Dataset Card for CC OpenBooks

Dataset Description

CC OpenBooks is a curated collection of high quality non-fiction books. All texts are from CC-By-4.0 sources, with no license ambiguity. The documents are normalized to markdown retaining as much formatting as possible to improve output presentation in downstream tasks.

Source Data

The following Openstax collections were used in creating this dataset:

  • Introduction to Anthropology
  • College Success Concise
  • College Success
  • Preparing for College Success
  • Microbiology
  • Chemistry 2e
  • Chemistry: Atoms First 2e
  • Física universitaria volumen 1
  • Física universitaria volumen 2
  • Física universitaria volumen 3
  • Introduction to Business
  • Astronomy 2e
  • Principles of Marketing
  • Psychologia
  • Contemporary Mathematics
  • Statistics
  • World History Volume 1, to 1500
  • World History Volume 2, from 1400
  • Physics
  • Introduction to Political Science
  • Introducción a la estadística empresarial
  • Introducción a la estadística
  • Entrepreneurship
  • Fizyka dla szkół wyższych. Tom 1
  • Fizyka dla szkół wyższych. Tom 2
  • Fizyka dla szkół wyższych.
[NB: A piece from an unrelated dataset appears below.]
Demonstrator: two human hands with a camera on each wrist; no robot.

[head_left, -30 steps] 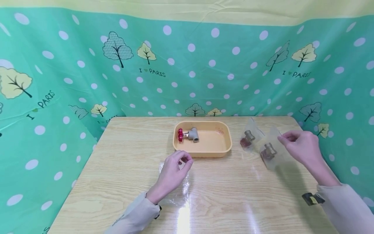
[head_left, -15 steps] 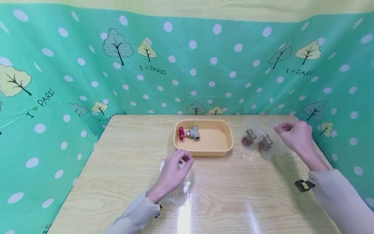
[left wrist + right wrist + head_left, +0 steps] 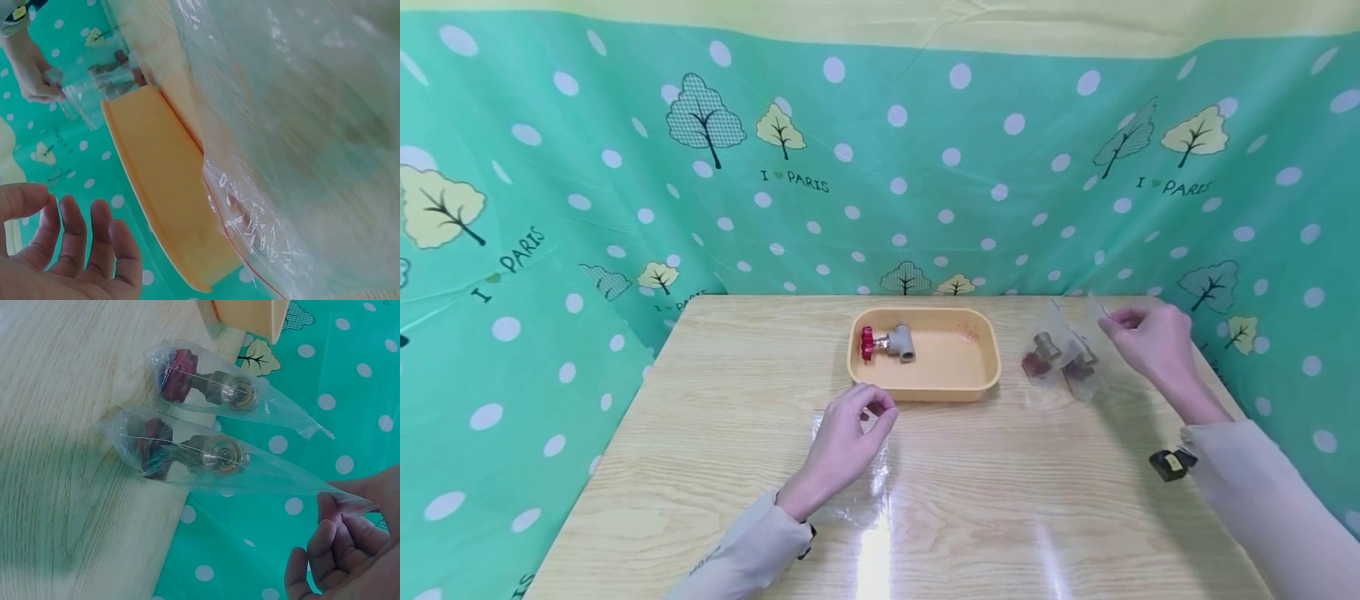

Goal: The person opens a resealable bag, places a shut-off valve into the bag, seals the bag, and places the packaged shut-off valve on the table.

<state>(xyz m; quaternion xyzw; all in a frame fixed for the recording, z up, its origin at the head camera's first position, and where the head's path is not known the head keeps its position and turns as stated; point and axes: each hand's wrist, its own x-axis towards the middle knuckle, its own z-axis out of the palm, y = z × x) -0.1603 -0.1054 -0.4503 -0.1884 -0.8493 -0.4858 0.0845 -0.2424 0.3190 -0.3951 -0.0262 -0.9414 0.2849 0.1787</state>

Tom 3
  • Writing Guide with Handbook
  • Biology 2e
  • Biology for AP® Courses
  • Concepts of Biology
  • Introduction to Sociology 3e
  • Life, Liberty, and the Pursuit of Happiness
  • Precálculo 2ed
  • Psychology 2e
  • Playground
  • University Physics Volume 1
  • University Physics Volume 2
  • University Physics Volume 3
  • Principles of Finance
  • U.S. History
  • American Government 3e
  • Anatomy and Physiology 2e
  • Química 2ed
  • Química: Comenzando con los átomos 2ed
  • Elementary Algebra 2e
  • Intermediate Algebra 2e
  • Prealgebra 2e
  • Business Ethics
  • Organizational Behavior
  • Principles of Management
  • Introduction to Intellectual Property
  • Principles of Economics 3e
  • Principles of Macroeconomics 3e
  • Principles of Macroeconomics for AP® Courses 2e
  • Algebra and Trigonometry 2e
  • College Algebra 2e
  • College Algebra with Corequisite Support 2e
  • Precalculus 2e
  • Introduction to Philosophy
  • College Physics 2e
  • College Physics for AP® Courses 2e
  • Mikroekonomia – Podstawy

Initial Data Collection and Normalization

Wherever possible, the books are converted to markdown. This formatting is kept intact with downstream tasks in mind (e.g. conversational QA). The source of the text is prepended to each document to add context, and it is hoped that this also has the potential to improve source attribution and guidance capabilities of models.

Licensing Information

All books in this collection were previously released with an unambiguous cc-by-4.0 license by the original authors.